- _Task directions_
Word for word, restate the lines of the listing below from the line with "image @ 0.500" through the line with "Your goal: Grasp", and do not include the pictures.

- _Information shown_

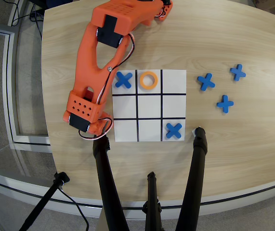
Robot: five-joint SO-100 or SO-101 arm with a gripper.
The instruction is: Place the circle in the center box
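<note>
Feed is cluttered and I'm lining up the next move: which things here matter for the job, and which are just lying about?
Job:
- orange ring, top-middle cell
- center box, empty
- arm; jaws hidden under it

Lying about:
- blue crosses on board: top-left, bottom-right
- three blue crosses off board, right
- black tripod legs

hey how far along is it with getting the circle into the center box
Not done: the center box is bare. The only orange circle in view lies in the top middle cell. The arm reaches down left of the board; its gripper isn't visible, so nothing is clearly in hand.
</note>
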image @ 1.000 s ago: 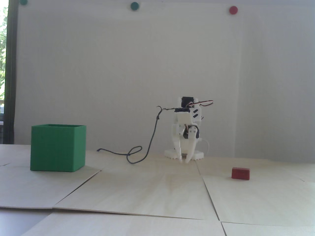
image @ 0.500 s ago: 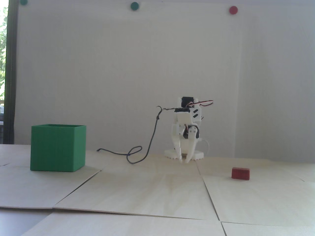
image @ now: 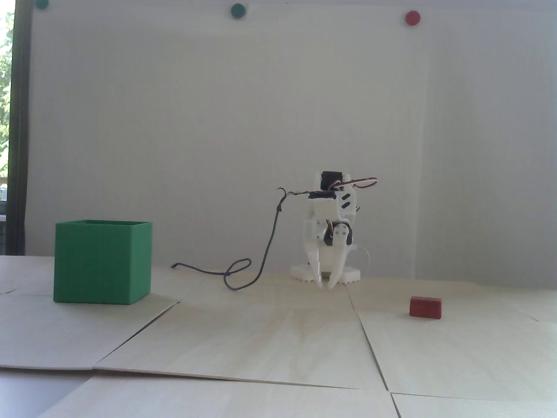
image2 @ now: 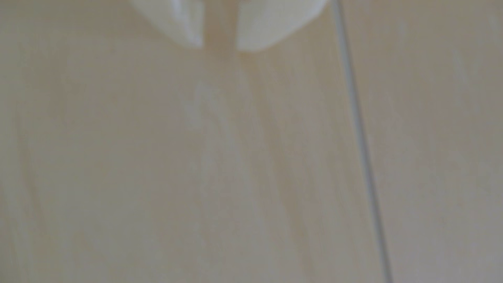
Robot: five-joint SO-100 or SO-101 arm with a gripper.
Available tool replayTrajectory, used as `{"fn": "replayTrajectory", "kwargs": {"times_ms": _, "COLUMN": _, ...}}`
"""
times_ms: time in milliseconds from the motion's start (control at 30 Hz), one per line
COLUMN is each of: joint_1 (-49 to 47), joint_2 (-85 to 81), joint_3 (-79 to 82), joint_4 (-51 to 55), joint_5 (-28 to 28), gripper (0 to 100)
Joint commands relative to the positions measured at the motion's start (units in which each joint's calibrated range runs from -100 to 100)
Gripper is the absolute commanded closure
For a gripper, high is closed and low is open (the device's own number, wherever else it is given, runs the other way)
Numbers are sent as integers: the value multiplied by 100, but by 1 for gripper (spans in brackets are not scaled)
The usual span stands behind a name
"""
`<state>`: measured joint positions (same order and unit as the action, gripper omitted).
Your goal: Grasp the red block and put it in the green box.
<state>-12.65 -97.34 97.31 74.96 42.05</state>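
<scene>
The red block (image: 425,307) lies on the wooden table at the right in the fixed view, on its long side. The green box (image: 102,261) stands at the left with its open top up. My white gripper (image: 326,287) points down at the middle back, in front of the arm's base, its tips just above the table. It is well left of the block and far right of the box. Its jaws stand almost together with only a thin gap and hold nothing. The wrist view shows the two white fingertips (image2: 187,30) over bare wood; block and box are out of that view.
A dark cable (image: 265,252) hangs from the arm and loops on the table left of the base. The table is made of light wooden panels with seams (image2: 362,141). Round green and red dots (image: 412,17) sit high on the white wall.
</scene>
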Motion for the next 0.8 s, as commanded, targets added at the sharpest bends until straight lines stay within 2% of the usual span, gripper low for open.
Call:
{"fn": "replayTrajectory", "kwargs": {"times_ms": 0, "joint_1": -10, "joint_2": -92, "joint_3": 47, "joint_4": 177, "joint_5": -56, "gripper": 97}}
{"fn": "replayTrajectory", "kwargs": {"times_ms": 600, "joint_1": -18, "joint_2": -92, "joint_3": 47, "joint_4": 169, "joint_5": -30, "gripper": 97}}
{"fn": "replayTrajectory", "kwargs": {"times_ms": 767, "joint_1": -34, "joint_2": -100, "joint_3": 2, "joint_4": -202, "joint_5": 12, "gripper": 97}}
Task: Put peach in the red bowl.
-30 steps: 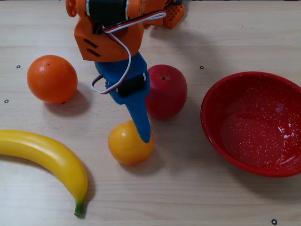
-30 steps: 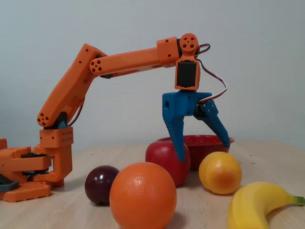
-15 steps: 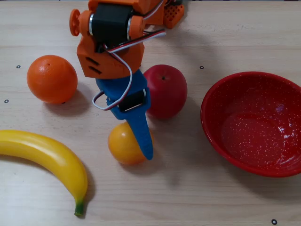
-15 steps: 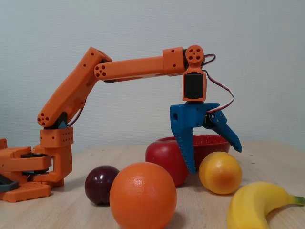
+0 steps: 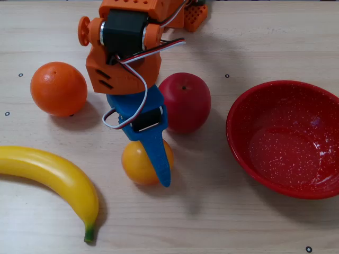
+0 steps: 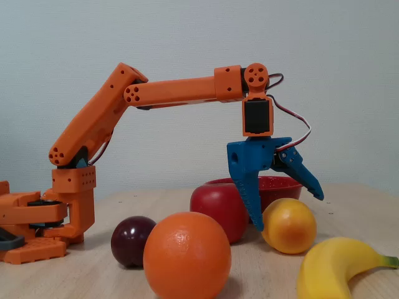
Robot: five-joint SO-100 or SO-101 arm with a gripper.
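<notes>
The peach (image 5: 136, 164) is a smooth yellow-orange ball on the wooden table, in front of the red apple (image 5: 185, 100). My blue gripper (image 5: 145, 159) hangs right over it and is open. In the side fixed view the gripper (image 6: 287, 212) straddles the peach (image 6: 288, 225): one long finger stands down at its left and the other is raised to its right. I cannot tell whether either touches it. The red speckled bowl (image 5: 249, 116) sits empty to the right, and its rim (image 6: 274, 185) shows behind the gripper.
An orange (image 5: 58, 89) lies at the left and a banana (image 5: 53, 177) at the lower left. In the side fixed view a dark plum (image 6: 133, 241) sits left of the apple (image 6: 215, 208), near the arm's base (image 6: 37, 230).
</notes>
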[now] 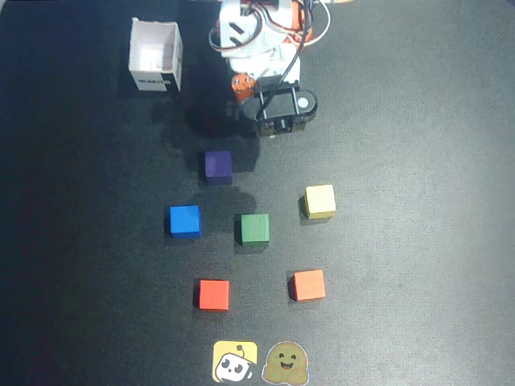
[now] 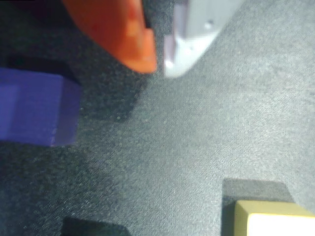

- _Exercise solution_
image @ 0.500 s ago: 
image @ now: 
image2 @ now: 
Robot: five-joint SO-100 or SO-101 arm with a gripper.
Available tool replayTrajectory, used as `{"fn": "replayTrajectory", "kwargs": {"times_ms": _, "COLUMN": _, ...}}`
"""
times_ms: time in milliseconds from the motion's start (control at 30 Hz), one per line
COLUMN is each of: joint_1 (-49 to 47), joint_2 (-85 to 81), joint_3 (-79 to 82), joint_4 (-51 to 55), joint_5 (-28 to 28), gripper (0 to 100)
Joint commands relative to the positions measured at the motion's start (units in which each joint's calibrated range runs from -100 to 100)
Gripper is the absolute commanded closure
For a gripper, high is closed and low is open (the device's own number, wherever else it is given, runs the other way)
Numbers are sent as integers: the value multiplied by 100, but by 1 for gripper (spans in brackets are not scaled)
The usual span stands behind a name
"""
`<state>`: measured joint positions (same order and unit as the action, gripper omitted).
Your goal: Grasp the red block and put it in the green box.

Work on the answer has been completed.